Grimes “Miss Anthropocene” Album Review
Written by Jeff Ramella on March 3, 2020
By Luke Winnicki
This is gamer music. Grimes made a gamer music album. This turn of events is especially funny considering Grimes’ rise as electronica’s response to the mid-aughts indie twee. Gone are the days of Grimes sitting anxiously cross-legged on the floor of KEXP surrounded by synths and samplers. Now she has embraced the AI: ”pledg[ed] allegiance to the world’s most powerful computer” as she sings on the albums lead single “We Appreciate Power”, which is conspicuously missing from the tracklist. It hasn’t really been a clean transition. This album—at its best—sounds like the soundtrack to Call of Duty: Black Ops 2. Dark synths ooze up from well-trodden rhythms like the backdrop to some Neo-Tokyo cyberpunk hellscape, which sadly, at this point, feels dated and out of touch.
There are some strange detours on this thing. I almost always like it when guitars come into the mix. Grimes does well to incorporate them in interesting ways. “You’ll miss me” also has some fun Animal Crossing-esqe vocal manipulation I would have liked to hear more of. The early banger “Darkseid” features a prominent rap verse in Japanese from PAN, which works pretty well, especially when the auto-tune kicks in over the high energy beat. However, this track is followed up with the worst song on the record. “Delete Forever” is basically Wonderwall, but worse. I have no idea why Grimes would do an extremely basic acoustic ballad like this on a record about AI and the limitations of our physical bodies. This track speaks to the biggest problems with this record: its tonal inconsistency and its inability to innovate.

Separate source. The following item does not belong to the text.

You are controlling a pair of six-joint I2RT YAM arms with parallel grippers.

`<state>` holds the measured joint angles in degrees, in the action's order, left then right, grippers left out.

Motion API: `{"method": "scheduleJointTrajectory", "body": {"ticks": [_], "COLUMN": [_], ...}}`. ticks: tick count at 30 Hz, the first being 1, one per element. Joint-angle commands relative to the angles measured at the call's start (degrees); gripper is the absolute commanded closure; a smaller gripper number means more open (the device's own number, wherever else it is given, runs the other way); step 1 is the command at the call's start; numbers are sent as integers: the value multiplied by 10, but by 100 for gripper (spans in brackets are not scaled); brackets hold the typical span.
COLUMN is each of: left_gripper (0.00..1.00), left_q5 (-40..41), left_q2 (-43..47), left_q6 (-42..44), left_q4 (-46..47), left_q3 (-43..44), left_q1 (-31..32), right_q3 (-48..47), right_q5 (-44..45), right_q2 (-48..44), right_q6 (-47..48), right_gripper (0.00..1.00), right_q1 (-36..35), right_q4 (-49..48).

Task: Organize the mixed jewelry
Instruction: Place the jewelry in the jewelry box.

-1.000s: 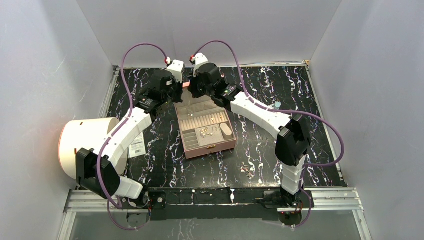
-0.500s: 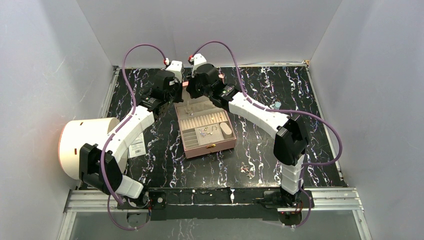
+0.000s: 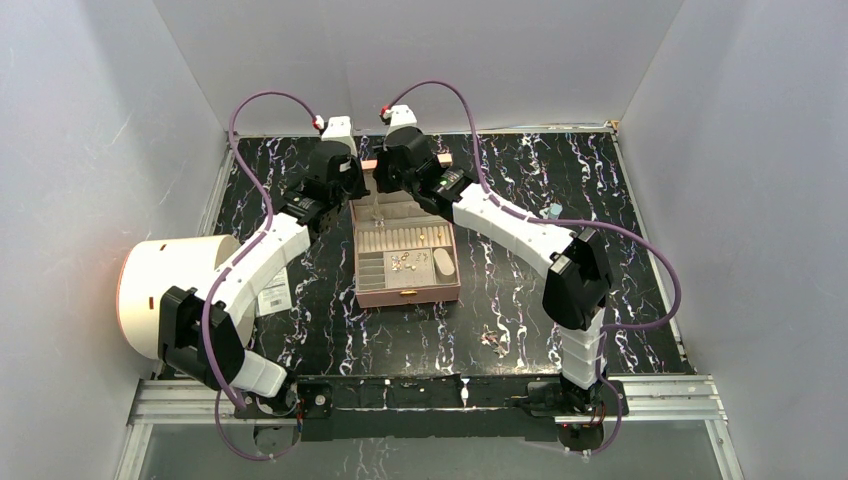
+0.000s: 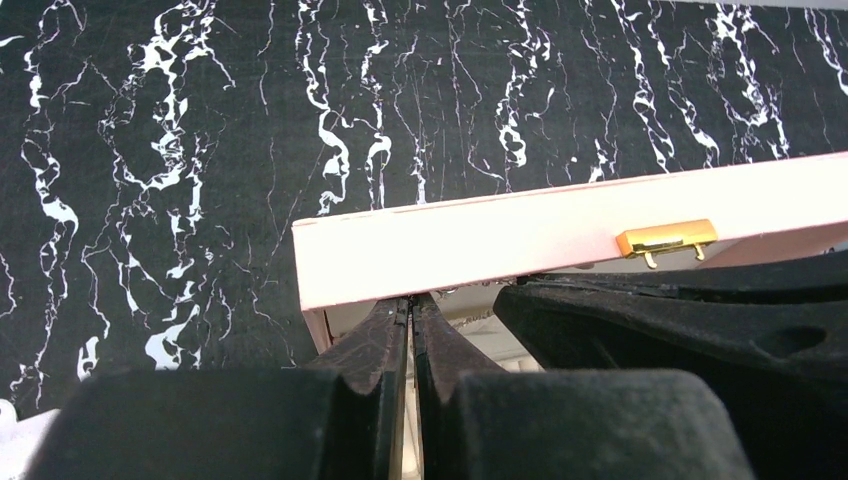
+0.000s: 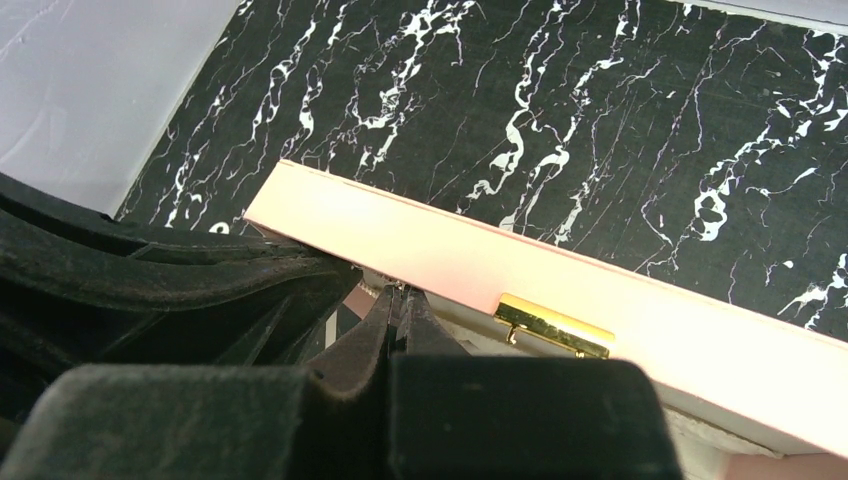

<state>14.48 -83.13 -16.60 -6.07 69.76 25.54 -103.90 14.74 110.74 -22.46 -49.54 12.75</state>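
The pink box (image 3: 372,290) stands open mid-table with its lid (image 4: 480,245) raised at the back. Small gold and silvery jewelry (image 3: 405,262) lies in its compartments. More pieces (image 3: 492,340) lie loose on the table at the front right. My left gripper (image 3: 364,188) and right gripper (image 3: 380,188) meet at the lid's edge above the box's back left. In the left wrist view my gripper (image 4: 410,298) is shut just under the lid, with a thin silvery chain (image 4: 470,296) at its tips. In the right wrist view my gripper (image 5: 400,291) is shut there too.
A cream cylinder (image 3: 165,295) lies on its side at the left, with a white paper tag (image 3: 272,292) beside it. A small pale blue bit (image 3: 553,211) shows by the right arm. The lid bears a gold clasp (image 5: 550,325). Grey walls close in three sides.
Both grippers have moved a little back and left. The pink box has shifted left and turned squarer to the table.
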Motion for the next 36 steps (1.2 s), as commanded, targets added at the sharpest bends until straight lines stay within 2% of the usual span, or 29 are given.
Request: {"method": "scheduleJointTrajectory", "body": {"ticks": [1, 12, 18, 23, 36], "left_gripper": [100, 100, 100, 93, 88], "left_q5": [73, 126, 120, 129, 147], "left_q2": [27, 27, 15, 17, 15], "left_q6": [-42, -118, -156, -173, -180], "left_q4": [38, 58, 58, 58, 55], "left_q3": [-11, -29, -21, -24, -17], "left_q1": [13, 24, 25, 25, 25], "right_q3": [-28, -20, -27, -28, -26], "right_q5": [43, 89, 104, 113, 116], "right_q2": [0, -2, 2, 4, 7], "right_q6": [-24, -51, -64, -73, -83], "right_gripper": [100, 100, 100, 100, 100], "right_q1": [-5, -12, -13, -13, -13], "right_q4": [-6, 0, 11, 17, 14]}}
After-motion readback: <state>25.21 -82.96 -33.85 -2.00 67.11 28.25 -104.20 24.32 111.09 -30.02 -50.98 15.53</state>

This album is a case of disappointment overshadowing what works. I think Grimes had an opportunity here to make some extremely interesting and groundbreaking music at the start of this decade, but instead, we get mostly pastiche allusions to the future without any actual real vision of it. The record isn’t bad exactly, it just fails to deliver on its promises. The singles are mostly pretty good, especially “Violence”. “IDORU” feels like a call-back to Grimes’ older, cuter work, despite feeling like an odd place to end a record like this. So while this record likely won’t alight the streets during the revolution—or even the corporate back-room parties where the destruction of the world is plotted—it will feel right at home booming out of a gaming chair in a dark room on a twitch stream.